Kathmandu, November 20:

Around 500 tailors working in 40 tailoring centres in the Kathmandu Valley have decided to stage a hunger strike from Tuesday if their employers fail to meet their demands by tomorrow.

Today, they announced another series of protest programmes against their “stubborn and undemocratic” employers. The tailors are on a strike for a week now, but the employers have turned deaf ears to their demands.

“We waited for a week.
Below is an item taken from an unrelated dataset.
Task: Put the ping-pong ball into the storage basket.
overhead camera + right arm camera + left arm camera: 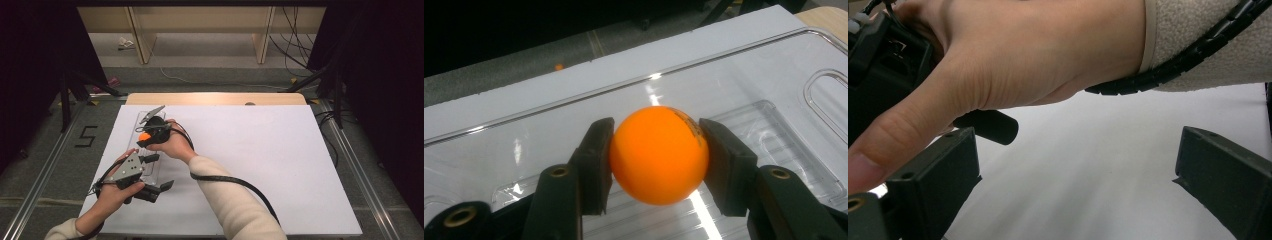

If we are not heard till tomorrow, we will sit for 12 to 24-hour sit-in and hunger strike,” said Dinesh Nepali, chairman of the Nepal Free Tailors’ Association at a press meet here today.

The association had put forth its demands to the Nepal Cloth Merchant and Tailoring Association (NCMTA) on September 27. The demands included issuance of identity cards, appointment letters, equal wages, record and attendance, and increment in pay. The tailors have also demanded that the employers stop harassing tailors, including facilities like sanitation, communication, clean drinking water and toilet. They had also served an ultimatum that if their demands were not met by November 11, they would launch further protest plans.

On November 15, the NCMTA held a meeting with its members and informed the protesting tailors that they would provide temporary identity cards, can discuss on increment, sanitation services are there and supported that the tailors should not be harassed. But it added that since the nature of job is temporary, they could not provide permanent jobs to them.

Addressing the press meet, rights activist Professor Kapil Shrestha said the demands of the tailors were genuine and of simple nature.

Dalit leader Padam Lal Bishwokarma said the exploited tailors should seek support from the

trade unions to have their demands fulfilled. “It seems that the executive head and the employers have come to an agreement to exploit poor people going beyond legal limits,” he said.

Ganesh Niraula, treasurer of the Trade Union Congress, expressed full support of all trade unions in the tailors’ fight for their rights as guaranteed by the Labour Act of 2048 BS. “We extend our solidarity. If needed, all 300,000 labourers will take to the streets. And we also make sure that we are ready to mediate talks with employers,” he said.

NCMTA chairman Balkrishna Khadgi told this daily that there was no chance of negotiation with the owners of the tailoring centres. “I’m trying to negotiate, but most of the employers have made up their minds either to hire them as they are or close the business,” he said.